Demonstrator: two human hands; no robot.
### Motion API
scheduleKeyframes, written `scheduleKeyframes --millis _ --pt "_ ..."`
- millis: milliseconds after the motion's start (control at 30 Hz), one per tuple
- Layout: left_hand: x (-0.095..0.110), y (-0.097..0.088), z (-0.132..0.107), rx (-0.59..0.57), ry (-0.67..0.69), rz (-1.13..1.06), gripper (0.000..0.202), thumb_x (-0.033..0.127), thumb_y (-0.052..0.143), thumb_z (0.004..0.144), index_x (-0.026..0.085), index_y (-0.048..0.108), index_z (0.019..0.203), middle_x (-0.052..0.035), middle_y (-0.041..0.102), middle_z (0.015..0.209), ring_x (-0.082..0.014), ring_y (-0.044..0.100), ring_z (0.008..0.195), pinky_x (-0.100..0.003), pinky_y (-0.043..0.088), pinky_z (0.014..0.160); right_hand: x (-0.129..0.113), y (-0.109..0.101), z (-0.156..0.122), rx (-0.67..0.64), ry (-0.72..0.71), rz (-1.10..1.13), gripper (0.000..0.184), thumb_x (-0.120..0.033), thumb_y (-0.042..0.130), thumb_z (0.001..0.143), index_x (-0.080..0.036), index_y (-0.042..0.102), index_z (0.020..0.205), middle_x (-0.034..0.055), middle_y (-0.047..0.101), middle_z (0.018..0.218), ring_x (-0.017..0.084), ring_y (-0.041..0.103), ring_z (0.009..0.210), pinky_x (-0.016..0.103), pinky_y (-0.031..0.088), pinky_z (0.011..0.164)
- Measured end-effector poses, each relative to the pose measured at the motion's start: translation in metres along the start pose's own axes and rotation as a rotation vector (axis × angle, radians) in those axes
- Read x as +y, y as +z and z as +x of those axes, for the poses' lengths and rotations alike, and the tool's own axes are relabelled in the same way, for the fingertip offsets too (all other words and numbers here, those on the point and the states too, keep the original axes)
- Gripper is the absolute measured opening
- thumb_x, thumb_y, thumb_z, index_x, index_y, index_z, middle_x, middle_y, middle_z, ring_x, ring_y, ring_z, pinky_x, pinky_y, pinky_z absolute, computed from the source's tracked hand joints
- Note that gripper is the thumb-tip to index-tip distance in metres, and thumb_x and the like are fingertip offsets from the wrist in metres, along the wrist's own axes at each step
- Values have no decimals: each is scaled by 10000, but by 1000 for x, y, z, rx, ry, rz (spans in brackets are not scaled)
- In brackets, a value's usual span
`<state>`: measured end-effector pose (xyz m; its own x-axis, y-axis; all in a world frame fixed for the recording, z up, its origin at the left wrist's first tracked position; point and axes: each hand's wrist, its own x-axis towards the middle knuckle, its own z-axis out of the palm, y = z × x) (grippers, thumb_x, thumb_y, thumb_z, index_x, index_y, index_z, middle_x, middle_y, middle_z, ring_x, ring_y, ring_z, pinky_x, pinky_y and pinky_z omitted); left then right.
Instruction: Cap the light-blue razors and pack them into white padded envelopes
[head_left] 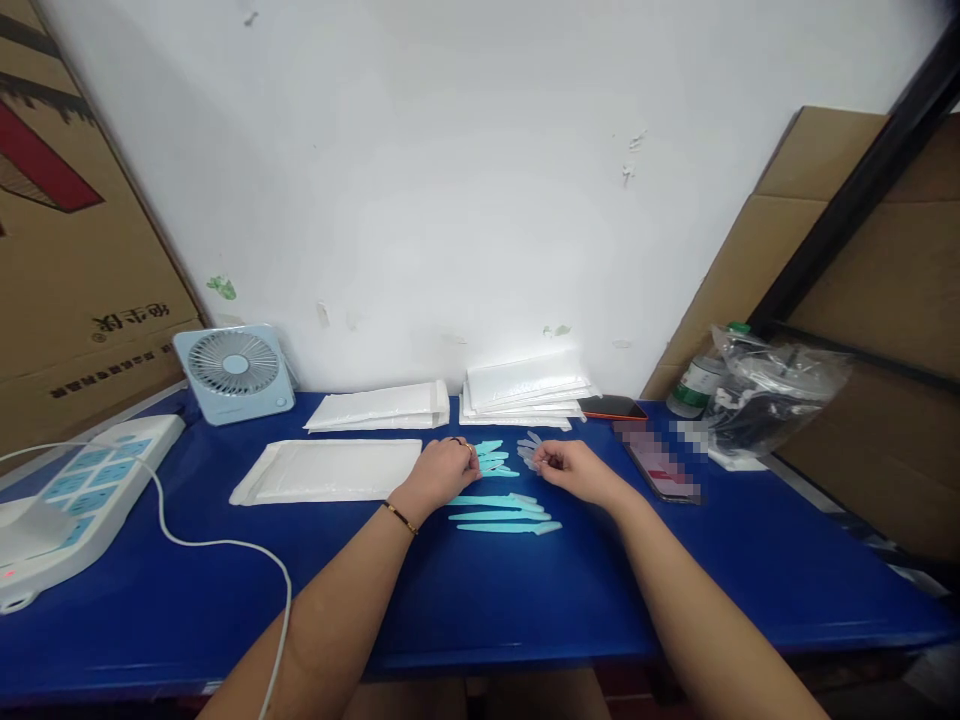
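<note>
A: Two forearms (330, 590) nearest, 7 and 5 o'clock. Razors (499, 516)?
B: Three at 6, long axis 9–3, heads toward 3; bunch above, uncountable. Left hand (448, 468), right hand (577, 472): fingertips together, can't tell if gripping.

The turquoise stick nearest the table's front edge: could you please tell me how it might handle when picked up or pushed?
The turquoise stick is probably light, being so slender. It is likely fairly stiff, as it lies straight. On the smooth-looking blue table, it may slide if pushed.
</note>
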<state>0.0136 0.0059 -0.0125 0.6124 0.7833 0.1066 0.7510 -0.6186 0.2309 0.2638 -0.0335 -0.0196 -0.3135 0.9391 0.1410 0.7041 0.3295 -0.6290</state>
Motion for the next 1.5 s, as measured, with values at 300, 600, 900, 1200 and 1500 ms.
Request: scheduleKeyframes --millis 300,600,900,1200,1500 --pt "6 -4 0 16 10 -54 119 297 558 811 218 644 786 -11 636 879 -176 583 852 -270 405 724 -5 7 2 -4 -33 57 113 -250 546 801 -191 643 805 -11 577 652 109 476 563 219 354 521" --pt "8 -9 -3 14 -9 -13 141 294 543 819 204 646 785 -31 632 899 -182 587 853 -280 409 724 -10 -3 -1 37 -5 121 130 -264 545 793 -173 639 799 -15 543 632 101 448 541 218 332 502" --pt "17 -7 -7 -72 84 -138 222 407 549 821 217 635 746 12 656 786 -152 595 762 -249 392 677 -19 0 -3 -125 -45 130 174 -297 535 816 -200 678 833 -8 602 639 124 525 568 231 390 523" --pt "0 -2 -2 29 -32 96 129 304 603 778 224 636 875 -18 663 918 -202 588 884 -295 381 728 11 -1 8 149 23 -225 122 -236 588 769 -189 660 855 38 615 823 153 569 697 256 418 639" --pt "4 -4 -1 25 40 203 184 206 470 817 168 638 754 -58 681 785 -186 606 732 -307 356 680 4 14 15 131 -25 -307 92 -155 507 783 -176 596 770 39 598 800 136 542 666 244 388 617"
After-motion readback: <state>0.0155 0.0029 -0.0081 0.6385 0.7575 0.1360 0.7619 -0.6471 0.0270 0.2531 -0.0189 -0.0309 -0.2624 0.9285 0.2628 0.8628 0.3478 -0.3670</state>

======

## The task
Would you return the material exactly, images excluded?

## Written solution
Demonstrator: two human hands; no robot.
### Motion API
scheduleKeyframes, written `scheduleKeyframes --millis _ --pt "_ ..."`
- millis: milliseconds after the motion's start (control at 30 Hz), one per tuple
- Layout: left_hand: x (-0.095..0.110), y (-0.097..0.088), z (-0.132..0.107), rx (-0.59..0.57), ry (-0.67..0.69), rz (-1.13..1.06), gripper (0.000..0.202), thumb_x (-0.033..0.127), thumb_y (-0.052..0.143), thumb_z (0.004..0.144), index_x (-0.026..0.085), index_y (-0.048..0.108), index_z (0.019..0.203), middle_x (-0.052..0.035), middle_y (-0.041..0.102), middle_z (0.015..0.209), ring_x (-0.082..0.014), ring_y (-0.044..0.100), ring_z (0.008..0.195), pinky_x (-0.100..0.003), pinky_y (-0.043..0.088), pinky_z (0.014..0.160); right_hand: x (-0.129..0.113), y (-0.109..0.101), z (-0.156..0.122), rx (-0.67..0.64), ry (-0.72..0.71), rz (-1.10..1.13), gripper (0.000..0.184), thumb_x (-0.120..0.033), thumb_y (-0.042..0.130), thumb_z (0.001..0.143), index_x (-0.080..0.036), index_y (-0.042..0.102), index_z (0.020..0.205), middle_x (-0.034..0.055), middle_y (-0.047..0.101), middle_z (0.018..0.218), ring_x (-0.017..0.084), ring_y (-0.041..0.103), ring_z (0.009..0.210), pinky_x (-0.016..0.103), pinky_y (-0.031..0.088), pinky_z (0.011..0.164)
- Measured end-effector poses, each relative to the pose measured at the motion's start: translation in metres along the start pose's own axes and rotation as a rotation vector (axis × angle, radians) in those axes
- Read x as +y, y as +z and z as +x of those axes, for the poses' lengths and rotations alike, and the tool's own axes are relabelled in the same way, for the fingertip offsets too (all other words and numbers here, those on the point and the states too, keep the original axes)
- Gripper is the absolute measured opening
- thumb_x, thumb_y, thumb_z, index_x, index_y, index_z, middle_x, middle_y, middle_z, ring_x, ring_y, ring_z, pinky_x, pinky_y, pinky_z absolute, computed from the source's tracked hand joints
- Note that gripper is the thumb-tip to index-tip distance in metres, and thumb_x and the like are fingertip offsets from the wrist in metres, along the wrist's own axes at each step
- Values have no decimals: each is scaled by 10000, but by 1000 for x, y, z, rx, ry, rz (spans in brackets are not scaled)
- In brackets, a value's usual span
`<state>`: measured end-effector pose (xyz m; its own x-axis, y-axis; all in a world frame fixed for the recording, z up, its origin at the left wrist's first tracked position; point and axes: each hand's wrist, its own x-axis towards the middle knuckle, its own z-axis out of the palm, y = z × x) (grippers, thumb_x, thumb_y, thumb_z, index_x, index_y, index_z, middle_x, middle_y, middle_z, ring_x, ring_y, ring_z, pinky_x, pinky_y and pinky_z omitted); left then right.
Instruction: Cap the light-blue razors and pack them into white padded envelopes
[head_left] 
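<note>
A: Two forearms (330, 590) nearest, 7 and 5 o'clock. Razors (499, 516)?
B: Three at 6, long axis 9–3, heads toward 3; bunch above, uncountable. Left hand (448, 468), right hand (577, 472): fingertips together, can't tell if gripping.

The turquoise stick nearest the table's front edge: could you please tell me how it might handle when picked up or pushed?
The turquoise stick is probably light, being so slender. It is likely fairly stiff, as it lies straight. On the smooth-looking blue table, it may slide if pushed.
</note>
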<state>0.0136 0.0059 -0.0125 0.6124 0.7833 0.1066 0.7510 -0.6186 0.2309 0.2638 -0.0335 -0.0196 -0.3135 0.9391 0.1410 0.7041 0.3295 -0.6290</state>
Motion for the next 1.5 s, as measured, with values at 300, 600, 900, 1200 and 1500 ms.
Request: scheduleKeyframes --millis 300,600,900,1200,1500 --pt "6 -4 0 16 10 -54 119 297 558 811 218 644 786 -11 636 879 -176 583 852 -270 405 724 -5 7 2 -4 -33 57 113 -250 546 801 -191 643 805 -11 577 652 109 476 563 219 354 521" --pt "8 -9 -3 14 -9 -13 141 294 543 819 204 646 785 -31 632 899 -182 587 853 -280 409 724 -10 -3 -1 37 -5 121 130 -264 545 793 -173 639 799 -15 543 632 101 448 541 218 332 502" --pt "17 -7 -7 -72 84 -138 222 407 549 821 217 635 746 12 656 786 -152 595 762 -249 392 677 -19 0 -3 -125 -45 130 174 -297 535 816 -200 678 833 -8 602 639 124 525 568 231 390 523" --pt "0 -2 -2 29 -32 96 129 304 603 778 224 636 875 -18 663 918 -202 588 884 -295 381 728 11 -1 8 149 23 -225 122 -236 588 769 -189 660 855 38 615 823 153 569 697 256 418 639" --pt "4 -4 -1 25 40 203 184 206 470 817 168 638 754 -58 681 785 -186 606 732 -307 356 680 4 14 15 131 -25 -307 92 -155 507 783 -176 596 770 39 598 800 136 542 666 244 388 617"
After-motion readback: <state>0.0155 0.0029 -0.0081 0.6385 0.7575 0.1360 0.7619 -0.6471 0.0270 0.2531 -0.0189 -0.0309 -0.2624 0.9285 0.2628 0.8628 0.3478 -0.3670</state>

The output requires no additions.